##### Dataset content #####
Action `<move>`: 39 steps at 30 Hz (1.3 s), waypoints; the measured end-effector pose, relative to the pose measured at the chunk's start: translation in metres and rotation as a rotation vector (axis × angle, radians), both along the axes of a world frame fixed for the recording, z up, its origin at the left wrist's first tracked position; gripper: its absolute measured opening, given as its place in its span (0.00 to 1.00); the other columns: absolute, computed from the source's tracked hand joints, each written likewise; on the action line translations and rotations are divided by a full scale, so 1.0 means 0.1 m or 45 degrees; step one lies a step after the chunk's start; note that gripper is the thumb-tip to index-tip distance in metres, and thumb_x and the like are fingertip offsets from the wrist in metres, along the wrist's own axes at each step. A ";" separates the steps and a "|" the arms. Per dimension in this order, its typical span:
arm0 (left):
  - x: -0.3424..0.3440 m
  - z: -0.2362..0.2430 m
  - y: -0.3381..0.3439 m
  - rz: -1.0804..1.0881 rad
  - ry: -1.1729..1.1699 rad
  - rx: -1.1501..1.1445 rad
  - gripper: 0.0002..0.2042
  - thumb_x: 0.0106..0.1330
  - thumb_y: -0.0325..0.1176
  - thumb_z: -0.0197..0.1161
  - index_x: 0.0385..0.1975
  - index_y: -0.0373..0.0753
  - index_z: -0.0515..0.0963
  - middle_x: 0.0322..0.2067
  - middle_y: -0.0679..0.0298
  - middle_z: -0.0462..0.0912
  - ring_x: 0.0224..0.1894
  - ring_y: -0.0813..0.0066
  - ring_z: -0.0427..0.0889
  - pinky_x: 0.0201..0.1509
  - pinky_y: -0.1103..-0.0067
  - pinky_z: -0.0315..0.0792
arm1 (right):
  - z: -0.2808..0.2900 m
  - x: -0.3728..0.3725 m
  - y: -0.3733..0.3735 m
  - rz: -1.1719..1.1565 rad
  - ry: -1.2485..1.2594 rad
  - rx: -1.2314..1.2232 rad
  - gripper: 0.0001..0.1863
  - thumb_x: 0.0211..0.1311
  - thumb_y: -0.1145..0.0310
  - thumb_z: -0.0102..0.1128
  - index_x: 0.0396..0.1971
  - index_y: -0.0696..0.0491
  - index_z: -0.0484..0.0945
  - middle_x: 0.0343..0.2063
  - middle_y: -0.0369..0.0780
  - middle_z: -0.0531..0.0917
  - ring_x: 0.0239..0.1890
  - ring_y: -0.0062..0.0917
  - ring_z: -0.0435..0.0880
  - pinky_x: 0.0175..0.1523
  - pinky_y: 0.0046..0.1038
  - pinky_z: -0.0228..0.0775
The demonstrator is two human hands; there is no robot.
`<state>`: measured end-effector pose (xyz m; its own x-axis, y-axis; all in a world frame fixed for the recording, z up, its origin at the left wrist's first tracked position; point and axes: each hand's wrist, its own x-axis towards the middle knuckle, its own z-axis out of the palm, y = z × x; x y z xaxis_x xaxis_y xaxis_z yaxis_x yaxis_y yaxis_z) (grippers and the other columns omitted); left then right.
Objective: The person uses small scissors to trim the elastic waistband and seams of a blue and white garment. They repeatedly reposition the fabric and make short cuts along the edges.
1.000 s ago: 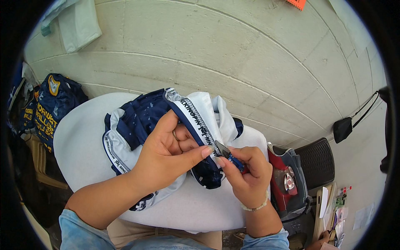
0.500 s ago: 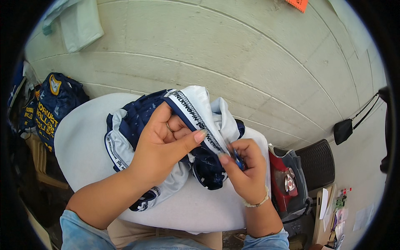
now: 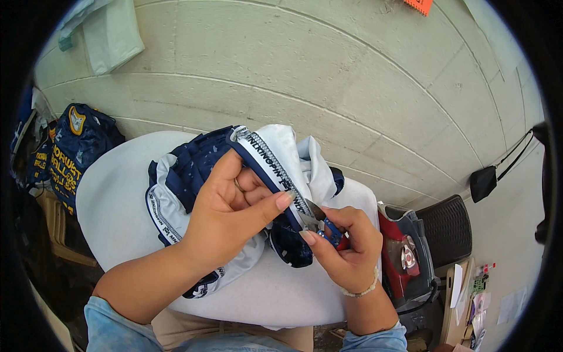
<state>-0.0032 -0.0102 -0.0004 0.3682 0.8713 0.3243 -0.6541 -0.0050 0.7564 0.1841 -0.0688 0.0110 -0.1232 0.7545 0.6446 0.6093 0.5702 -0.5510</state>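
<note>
A navy and white garment lies bunched on a white rounded tabletop. Its white band, with dark lettering and zigzag stitching along it, is lifted and stretched on a slant. My left hand grips this band, thumb on top and fingers beneath. At the band's lower right end, my right hand holds small blue-handled thread snips. Their metal blades are right at the band's edge; whether they touch fabric or thread is too small to tell.
A pale block wall rises behind the tabletop. Navy printed garments are piled at the left. At the right are a red and grey bag and a dark mesh chair back; a small black pouch hangs beyond.
My right hand has shifted slightly down and right, and the snips' blades now show apart from the band's end. My left hand keeps its hold, almost unmoved.
</note>
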 end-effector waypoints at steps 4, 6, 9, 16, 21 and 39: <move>0.03 -0.01 0.00 -0.009 -0.027 0.049 0.28 0.64 0.15 0.56 0.64 0.32 0.56 0.49 0.58 0.77 0.52 0.76 0.78 0.55 0.81 0.73 | 0.01 -0.01 0.00 -0.012 -0.001 0.012 0.18 0.46 0.71 0.77 0.35 0.62 0.78 0.23 0.42 0.81 0.20 0.20 0.77 0.25 0.18 0.67; 0.04 -0.02 -0.02 -0.016 -0.030 0.037 0.28 0.64 0.15 0.57 0.63 0.31 0.56 0.50 0.57 0.77 0.53 0.76 0.77 0.56 0.81 0.73 | 0.02 -0.01 -0.01 -0.012 -0.003 0.014 0.18 0.46 0.71 0.77 0.35 0.62 0.78 0.22 0.42 0.81 0.20 0.20 0.77 0.25 0.18 0.67; 0.03 -0.02 -0.03 -0.039 -0.022 0.043 0.28 0.64 0.15 0.57 0.63 0.31 0.56 0.51 0.57 0.76 0.53 0.75 0.77 0.57 0.81 0.72 | 0.03 0.00 -0.03 -0.008 -0.014 -0.015 0.19 0.46 0.71 0.76 0.36 0.62 0.78 0.23 0.40 0.80 0.22 0.17 0.76 0.27 0.18 0.67; 0.04 -0.03 -0.05 -0.082 0.004 0.054 0.27 0.63 0.14 0.57 0.62 0.31 0.58 0.52 0.58 0.76 0.54 0.75 0.77 0.58 0.81 0.72 | 0.03 0.01 -0.04 -0.009 -0.031 -0.015 0.19 0.46 0.71 0.77 0.35 0.62 0.78 0.23 0.40 0.80 0.21 0.18 0.76 0.26 0.18 0.66; 0.04 -0.03 -0.06 -0.083 0.020 0.044 0.27 0.63 0.14 0.57 0.61 0.31 0.58 0.51 0.58 0.76 0.54 0.75 0.76 0.58 0.81 0.71 | 0.01 0.00 -0.02 -0.002 -0.017 0.048 0.18 0.45 0.71 0.77 0.34 0.60 0.78 0.22 0.41 0.81 0.19 0.20 0.76 0.23 0.19 0.65; 0.05 -0.03 -0.06 -0.077 0.034 0.042 0.26 0.63 0.14 0.58 0.60 0.30 0.60 0.49 0.58 0.77 0.53 0.76 0.77 0.56 0.81 0.72 | 0.02 -0.03 -0.04 -0.045 0.018 -0.014 0.15 0.48 0.72 0.75 0.34 0.60 0.79 0.24 0.41 0.82 0.21 0.21 0.79 0.26 0.19 0.69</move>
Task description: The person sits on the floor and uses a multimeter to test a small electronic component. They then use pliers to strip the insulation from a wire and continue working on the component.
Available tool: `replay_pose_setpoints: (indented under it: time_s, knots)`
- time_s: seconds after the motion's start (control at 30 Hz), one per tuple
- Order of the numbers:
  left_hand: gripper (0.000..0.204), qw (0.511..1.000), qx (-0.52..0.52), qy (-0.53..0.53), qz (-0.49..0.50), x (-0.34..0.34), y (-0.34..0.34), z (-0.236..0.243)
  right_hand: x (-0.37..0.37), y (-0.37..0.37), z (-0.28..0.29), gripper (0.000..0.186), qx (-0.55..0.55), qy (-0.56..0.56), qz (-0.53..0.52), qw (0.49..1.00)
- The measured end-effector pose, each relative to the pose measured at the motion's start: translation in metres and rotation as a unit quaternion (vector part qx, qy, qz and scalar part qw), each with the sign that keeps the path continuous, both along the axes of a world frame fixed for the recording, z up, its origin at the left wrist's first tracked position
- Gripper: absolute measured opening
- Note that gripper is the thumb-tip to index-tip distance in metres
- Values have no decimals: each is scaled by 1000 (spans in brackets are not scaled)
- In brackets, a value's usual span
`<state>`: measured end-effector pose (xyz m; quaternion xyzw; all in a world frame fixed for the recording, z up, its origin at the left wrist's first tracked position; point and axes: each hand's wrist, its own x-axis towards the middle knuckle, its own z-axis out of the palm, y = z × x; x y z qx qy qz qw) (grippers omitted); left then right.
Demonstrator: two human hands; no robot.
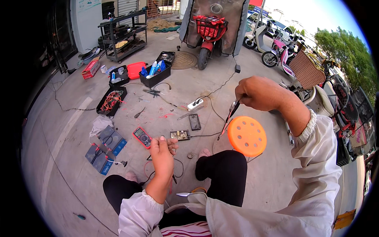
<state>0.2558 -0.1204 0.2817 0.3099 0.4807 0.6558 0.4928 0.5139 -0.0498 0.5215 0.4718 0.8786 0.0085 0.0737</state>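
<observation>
My right hand (258, 94) is raised beside the round orange stool (247, 136). Its fingers are closed on a slim black-and-red length (229, 114), perhaps a test lead, that hangs down toward the stool's left side. My left hand (162, 152) is lower, in front of my knees, with thumb and fingers curled together; whether anything small is between them I cannot make out. Just beyond it lie a red-and-black multimeter (142, 137) and an uncovered charger with its circuit board showing (180, 135). The charger's black cover (194, 121) rests behind it.
A white power strip (195, 104), a tape roll (190, 155) and loose cables lie about. Blue battery-like blocks (106, 150) sit at left. Farther off are a box of red wires (111, 100), a black toolbox (155, 77), a cart (122, 33) and a red scooter (209, 33).
</observation>
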Motion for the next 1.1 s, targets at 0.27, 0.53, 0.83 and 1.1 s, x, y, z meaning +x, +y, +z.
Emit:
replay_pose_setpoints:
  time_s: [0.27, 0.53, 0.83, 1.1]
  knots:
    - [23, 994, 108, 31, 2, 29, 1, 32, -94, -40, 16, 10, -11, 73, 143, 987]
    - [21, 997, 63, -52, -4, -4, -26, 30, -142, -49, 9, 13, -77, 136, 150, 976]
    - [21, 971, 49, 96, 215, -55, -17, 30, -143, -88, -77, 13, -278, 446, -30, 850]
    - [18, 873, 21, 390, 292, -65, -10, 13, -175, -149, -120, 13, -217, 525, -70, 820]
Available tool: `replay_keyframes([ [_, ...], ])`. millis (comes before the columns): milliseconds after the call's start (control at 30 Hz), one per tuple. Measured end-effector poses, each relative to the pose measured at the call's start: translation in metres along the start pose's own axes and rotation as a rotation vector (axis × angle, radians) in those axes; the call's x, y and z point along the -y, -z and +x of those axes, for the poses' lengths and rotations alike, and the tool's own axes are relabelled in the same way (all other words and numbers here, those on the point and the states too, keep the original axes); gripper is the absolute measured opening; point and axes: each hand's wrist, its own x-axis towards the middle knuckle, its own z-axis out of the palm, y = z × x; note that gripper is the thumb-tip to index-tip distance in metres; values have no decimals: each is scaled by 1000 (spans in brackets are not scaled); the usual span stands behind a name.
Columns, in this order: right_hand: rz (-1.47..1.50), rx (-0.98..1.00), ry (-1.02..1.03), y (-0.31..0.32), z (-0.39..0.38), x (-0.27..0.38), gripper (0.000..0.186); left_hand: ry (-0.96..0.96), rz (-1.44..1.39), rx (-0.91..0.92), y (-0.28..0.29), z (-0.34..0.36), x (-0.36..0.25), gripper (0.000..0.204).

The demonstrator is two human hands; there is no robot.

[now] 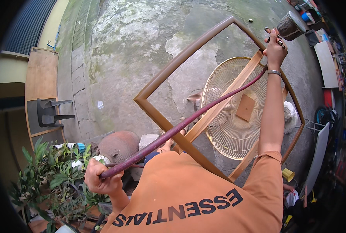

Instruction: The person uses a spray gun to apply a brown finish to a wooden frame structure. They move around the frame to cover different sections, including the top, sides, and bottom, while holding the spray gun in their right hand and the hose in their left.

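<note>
My right hand (276, 50), with a watch on its wrist, is closed around a paint spray gun (278, 35) at the upper right. The gun's dark round cup (291, 25) sticks out beyond my fingers. A purple hose (204, 109) runs from beneath that hand down to the lower left. There my left hand (103, 178) grips it in a fist. Between my arms stands a tilted brown rectangular frame (188, 48), crossed by bare wooden slats (219, 105). Behind the slats is a round cream wire grille (219, 77) with a flat brown square piece (245, 107) at its middle.
Leafy plants (60, 178) and a rounded reddish-brown object (119, 146) stand at lower left. A dark plastic chair (50, 112) is by a wooden panel (42, 75). A yellow cup (288, 174) and a white board (316, 155) lie right. Stained concrete (130, 58) spreads ahead.
</note>
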Motion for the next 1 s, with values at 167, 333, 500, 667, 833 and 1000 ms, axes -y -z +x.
replay_keyframes([
  [167, 9, 241, -85, 25, -51, 41, 34, 51, -3, -178, 12, 4, 23, 64],
  [333, 138, 476, -135, 60, -127, 96, 34, 53, 16, -266, 30, 16, 57, 64],
  [500, 176, 626, -214, 85, -184, 131, 32, 99, -20, -271, 39, 19, 76, 64],
  [667, 193, 750, -196, 98, -234, 163, 37, 127, -95, -338, 47, 22, 93, 53],
  [833, 253, 999, -103, 100, -265, 195, 46, 102, -186, -329, 60, 17, 116, 50],
  [1000, 89, 940, -107, 83, -271, 212, 33, 91, -217, -315, 72, 5, 130, 53],
])
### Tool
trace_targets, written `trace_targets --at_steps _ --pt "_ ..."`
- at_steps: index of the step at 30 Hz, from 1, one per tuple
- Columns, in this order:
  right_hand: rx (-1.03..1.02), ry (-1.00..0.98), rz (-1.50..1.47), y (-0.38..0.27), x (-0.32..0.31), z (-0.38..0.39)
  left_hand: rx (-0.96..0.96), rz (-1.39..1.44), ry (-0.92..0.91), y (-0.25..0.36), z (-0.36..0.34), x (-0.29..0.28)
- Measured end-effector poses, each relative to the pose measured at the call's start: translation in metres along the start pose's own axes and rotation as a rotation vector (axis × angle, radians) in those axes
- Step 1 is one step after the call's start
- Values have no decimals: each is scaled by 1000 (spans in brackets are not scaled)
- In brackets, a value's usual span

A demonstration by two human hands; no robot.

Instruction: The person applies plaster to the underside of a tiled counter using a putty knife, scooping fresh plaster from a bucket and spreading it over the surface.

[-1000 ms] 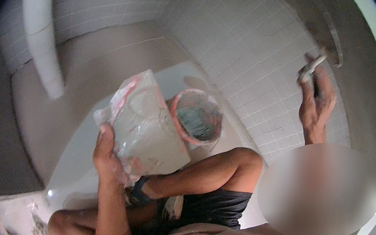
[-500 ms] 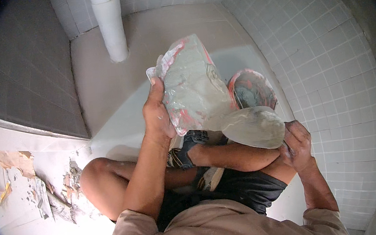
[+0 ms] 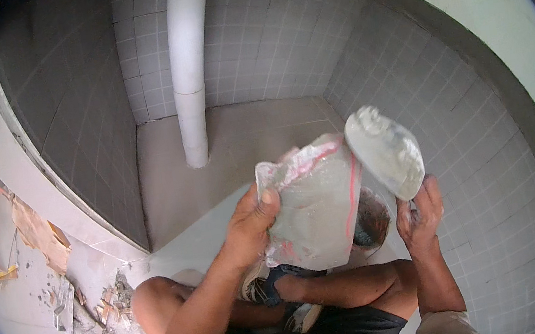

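My left hand (image 3: 251, 222) is closed on the left edge of a flat, roughly rectangular board (image 3: 313, 208), its thumb on top. Grey-green paste coats the board, with pink and white showing along its edges. In my right hand (image 3: 421, 218) is a broad, rounded trowel (image 3: 382, 146), raised at the board's upper right corner. Pale paste lies on its blade, thickest near the tip and along the right side; its handle is hidden in my fingers. Below the trowel, partly behind the board, stands a paste-smeared bucket (image 3: 372, 217).
A white pipe (image 3: 194, 96) rises from the floor near the back tiled wall (image 3: 259, 41). Grey tiled walls stand to the left and right (image 3: 465, 143). Debris (image 3: 107, 303) and torn cardboard (image 3: 40, 231) lie at the left. My crossed legs (image 3: 356, 286) are below the board.
The trowel has gone from low beside the board's lower right to its upper right corner, now carrying paste. The board's surface looks smoother. My view has tilted up towards the walls.
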State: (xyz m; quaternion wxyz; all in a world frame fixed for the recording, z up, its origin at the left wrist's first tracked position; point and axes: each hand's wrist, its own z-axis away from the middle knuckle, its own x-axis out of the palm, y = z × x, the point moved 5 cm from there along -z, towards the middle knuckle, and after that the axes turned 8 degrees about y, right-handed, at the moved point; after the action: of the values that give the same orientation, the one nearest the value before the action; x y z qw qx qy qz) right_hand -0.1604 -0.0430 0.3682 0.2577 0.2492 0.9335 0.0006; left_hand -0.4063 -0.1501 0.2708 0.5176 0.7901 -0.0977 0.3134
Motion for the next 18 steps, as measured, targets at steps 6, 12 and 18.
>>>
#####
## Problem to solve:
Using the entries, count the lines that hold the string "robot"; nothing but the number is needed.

## Answer:
4